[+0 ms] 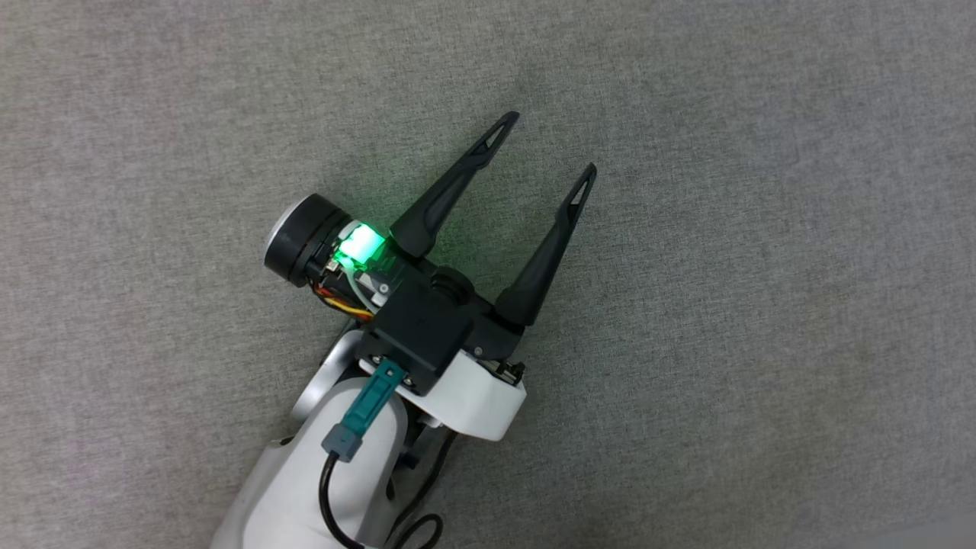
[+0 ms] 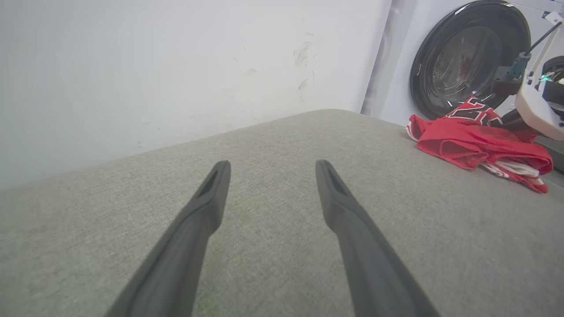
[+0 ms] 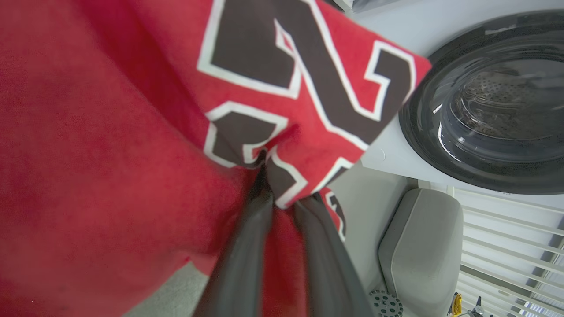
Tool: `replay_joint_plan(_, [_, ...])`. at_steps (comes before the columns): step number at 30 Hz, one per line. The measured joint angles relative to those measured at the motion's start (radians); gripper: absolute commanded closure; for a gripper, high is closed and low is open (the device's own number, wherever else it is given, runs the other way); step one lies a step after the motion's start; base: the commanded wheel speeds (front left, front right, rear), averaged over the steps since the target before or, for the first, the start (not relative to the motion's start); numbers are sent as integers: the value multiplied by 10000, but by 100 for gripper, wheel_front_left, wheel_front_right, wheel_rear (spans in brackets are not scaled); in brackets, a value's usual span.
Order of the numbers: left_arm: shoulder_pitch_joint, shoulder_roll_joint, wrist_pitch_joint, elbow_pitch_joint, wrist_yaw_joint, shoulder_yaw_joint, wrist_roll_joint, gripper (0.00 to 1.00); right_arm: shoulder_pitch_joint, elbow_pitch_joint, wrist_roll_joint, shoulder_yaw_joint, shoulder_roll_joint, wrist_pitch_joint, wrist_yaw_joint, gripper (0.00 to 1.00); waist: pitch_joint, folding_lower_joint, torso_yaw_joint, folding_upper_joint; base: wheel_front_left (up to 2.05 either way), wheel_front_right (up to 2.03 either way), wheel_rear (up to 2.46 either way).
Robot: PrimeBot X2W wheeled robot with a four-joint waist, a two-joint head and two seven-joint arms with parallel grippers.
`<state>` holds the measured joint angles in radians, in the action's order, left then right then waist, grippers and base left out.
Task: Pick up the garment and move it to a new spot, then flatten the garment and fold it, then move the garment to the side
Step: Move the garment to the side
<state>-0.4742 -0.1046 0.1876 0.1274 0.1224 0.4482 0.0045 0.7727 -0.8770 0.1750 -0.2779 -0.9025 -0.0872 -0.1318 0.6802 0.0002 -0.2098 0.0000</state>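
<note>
Over the table: the left pincer (image 1: 547, 145) is held above the grey cloth top of the table (image 1: 762, 305). Nothing is held between its two long dark fingers.
Left pincer: the fingers are spread wide apart. They are pointed up and to the right in the head view. Nothing is touched by them.
Green light: a small green light (image 1: 360, 248) is lit on the left wrist, just beside the root of one finger.
Shirt: the red shirt (image 2: 476, 141) is seen in a crumpled heap on the far right part of the table. It is well apart from the left pincer. White stripes can be seen at its edges.
Right pincer: the right pincer (image 3: 286, 187) is pressed onto a fold of the shirt. Red cloth is pinched between its fingers, and the fingertips are hidden in the cloth.
Numbers: big black shapes with white edges (image 3: 308, 75) are printed on the red cloth. They are seen just above the pinched spot in the right wrist view.
Right arm: the white wrist (image 2: 539, 105) is seen just beside the heap, at the right edge of the left wrist view.
Washing machine: a white washing machine with a round dark door (image 2: 469, 57) is seen behind the shirt.
Wall: a pale wall (image 2: 154, 66) is seen behind the table.
</note>
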Motion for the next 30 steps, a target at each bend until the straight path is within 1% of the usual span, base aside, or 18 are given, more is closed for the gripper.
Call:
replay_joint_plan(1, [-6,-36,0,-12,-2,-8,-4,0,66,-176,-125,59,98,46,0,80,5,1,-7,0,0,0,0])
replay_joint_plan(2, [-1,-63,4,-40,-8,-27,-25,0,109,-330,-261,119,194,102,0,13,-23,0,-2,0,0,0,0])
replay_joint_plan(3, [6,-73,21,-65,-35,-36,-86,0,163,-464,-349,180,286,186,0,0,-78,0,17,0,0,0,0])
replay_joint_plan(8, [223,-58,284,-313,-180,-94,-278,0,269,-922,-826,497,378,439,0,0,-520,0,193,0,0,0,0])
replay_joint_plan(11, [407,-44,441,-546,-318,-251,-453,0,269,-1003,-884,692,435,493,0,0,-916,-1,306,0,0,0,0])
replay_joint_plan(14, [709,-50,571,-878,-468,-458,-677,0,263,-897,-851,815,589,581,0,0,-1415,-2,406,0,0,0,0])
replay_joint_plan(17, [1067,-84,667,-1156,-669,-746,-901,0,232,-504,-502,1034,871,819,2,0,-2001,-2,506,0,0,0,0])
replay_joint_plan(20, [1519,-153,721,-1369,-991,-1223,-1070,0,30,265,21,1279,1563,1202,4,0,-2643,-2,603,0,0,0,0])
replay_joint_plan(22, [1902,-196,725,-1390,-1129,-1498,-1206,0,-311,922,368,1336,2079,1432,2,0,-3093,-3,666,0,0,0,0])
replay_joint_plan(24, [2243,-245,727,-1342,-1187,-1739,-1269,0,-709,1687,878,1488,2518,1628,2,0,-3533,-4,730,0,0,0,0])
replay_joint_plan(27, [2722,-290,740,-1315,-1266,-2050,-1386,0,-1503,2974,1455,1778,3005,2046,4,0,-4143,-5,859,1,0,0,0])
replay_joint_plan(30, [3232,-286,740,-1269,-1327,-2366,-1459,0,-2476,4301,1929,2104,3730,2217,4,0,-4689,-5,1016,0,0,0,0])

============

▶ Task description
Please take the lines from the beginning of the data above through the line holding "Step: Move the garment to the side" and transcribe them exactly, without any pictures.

▶ Answer for the task
[+0 ms] 
[+0 ms] 
[+0 ms] 
Tool: `replay_joint_plan(_, [_, ...])`. at_steps (comes before the columns): step number at 30 Hz, one per line. The measured joint angles relative to those measured at the motion's start (radians); gripper: absolute commanded closure; for a gripper, high is closed and low is open (the device's own number, wherever else it is given, runs the other way); step one lies a step after the motion's start; base: the commanded wheel speeds (front left, front right, rear), averaged over the steps since the target before or, for the first, the start (not relative to the motion's start); numbers are sent as integers: the value multiplied by 10000, but by 100 for gripper, wheel_front_left, wheel_front_right, wheel_rear (spans in brackets are not scaled); in brackets, a value's usual span.
Order of the numbers: left_arm: shoulder_pitch_joint, shoulder_roll_joint, wrist_pitch_joint, elbow_pitch_joint, wrist_yaw_joint, shoulder_yaw_joint, wrist_roll_joint, gripper (0.00 to 1.00); right_arm: shoulder_pitch_joint, elbow_pitch_joint, wrist_roll_joint, shoulder_yaw_joint, shoulder_roll_joint, wrist_pitch_joint, wrist_yaw_joint, gripper (0.00 to 1.00); waist: pitch_joint, folding_lower_joint, torso_yaw_joint, folding_upper_joint; base: wheel_front_left (up to 2.05 either way), wheel_front_right (up to 2.03 either way), wheel_rear (up to 2.46 either way).
Robot: PrimeBot X2W wheeled robot with a four-joint waist, a two-joint head and two seven-joint arms with parallel grippers.
`<state>` holds the measured joint angles in radians, in the action's order, left then right then waist, grippers and base left out.
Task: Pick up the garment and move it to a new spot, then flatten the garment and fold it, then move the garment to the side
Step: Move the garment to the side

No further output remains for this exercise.